Word for word, transcribe the data below from the line with "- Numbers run" to the line with "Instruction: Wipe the", keeping both of those lines.

§

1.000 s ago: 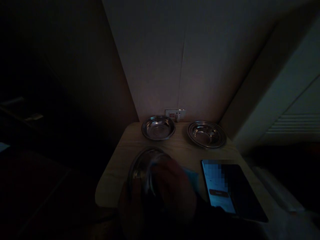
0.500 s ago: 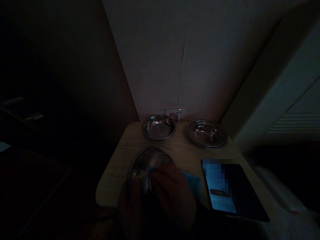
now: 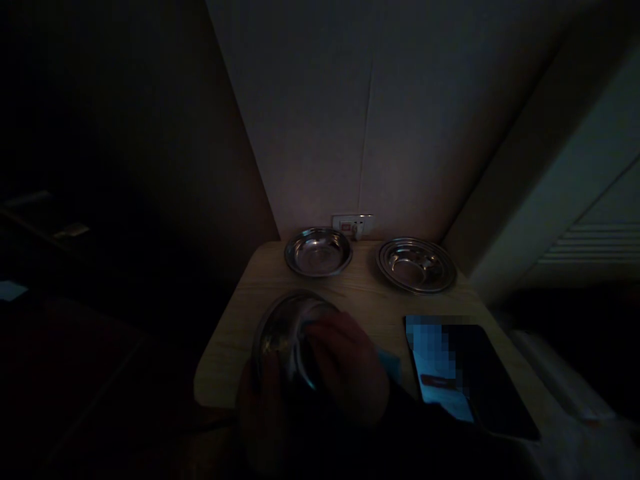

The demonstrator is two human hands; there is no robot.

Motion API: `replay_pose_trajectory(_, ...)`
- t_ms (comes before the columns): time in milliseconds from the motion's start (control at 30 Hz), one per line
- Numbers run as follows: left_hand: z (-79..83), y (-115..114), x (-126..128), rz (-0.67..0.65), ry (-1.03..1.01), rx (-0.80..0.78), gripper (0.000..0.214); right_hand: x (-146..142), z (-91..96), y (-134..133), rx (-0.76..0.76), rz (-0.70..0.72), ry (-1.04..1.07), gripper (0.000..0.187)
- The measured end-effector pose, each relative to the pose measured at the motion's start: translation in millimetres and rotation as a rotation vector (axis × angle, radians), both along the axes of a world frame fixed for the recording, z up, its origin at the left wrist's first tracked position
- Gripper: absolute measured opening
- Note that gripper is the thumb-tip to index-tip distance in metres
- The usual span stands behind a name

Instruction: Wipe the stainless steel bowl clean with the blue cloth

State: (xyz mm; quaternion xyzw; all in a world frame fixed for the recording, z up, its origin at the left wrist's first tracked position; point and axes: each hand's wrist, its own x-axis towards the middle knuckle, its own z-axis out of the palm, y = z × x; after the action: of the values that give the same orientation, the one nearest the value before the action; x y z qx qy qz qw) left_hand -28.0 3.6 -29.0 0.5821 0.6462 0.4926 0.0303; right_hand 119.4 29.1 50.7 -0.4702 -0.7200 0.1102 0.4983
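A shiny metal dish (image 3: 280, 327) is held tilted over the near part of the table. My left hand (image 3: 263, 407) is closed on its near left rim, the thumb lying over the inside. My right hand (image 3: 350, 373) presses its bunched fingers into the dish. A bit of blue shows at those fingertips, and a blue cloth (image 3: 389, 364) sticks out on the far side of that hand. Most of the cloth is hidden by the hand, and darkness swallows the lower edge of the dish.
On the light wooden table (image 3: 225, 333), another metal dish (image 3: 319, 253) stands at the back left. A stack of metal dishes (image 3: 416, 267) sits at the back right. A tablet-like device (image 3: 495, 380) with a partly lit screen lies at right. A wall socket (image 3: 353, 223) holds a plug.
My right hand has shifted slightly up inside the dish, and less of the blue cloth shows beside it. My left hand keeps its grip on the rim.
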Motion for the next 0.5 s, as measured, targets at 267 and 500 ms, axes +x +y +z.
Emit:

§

▶ Answer section:
- Numbers run as follows: left_hand: z (-79..83), y (-115..114), x (-126..128), rz (-0.67..0.65), ry (-1.03..1.01), rx (-0.80..0.78), gripper (0.000..0.214); right_hand: x (-146..142), z (-91..96), y (-134..133), rx (-0.76..0.76), rz (-0.70..0.72), ry (-1.04..1.07), gripper (0.000..0.187)
- The measured end-effector pose, each relative to the pose measured at the motion's start: translation in millimetres and rotation as a rotation vector (axis × angle, radians), both along the axes of a world frame fixed for the recording, z up, its origin at the left wrist's first tracked position
- Gripper: absolute measured opening
- Note that gripper is the thumb-tip to index-tip distance in metres
- The usual span stands behind a name

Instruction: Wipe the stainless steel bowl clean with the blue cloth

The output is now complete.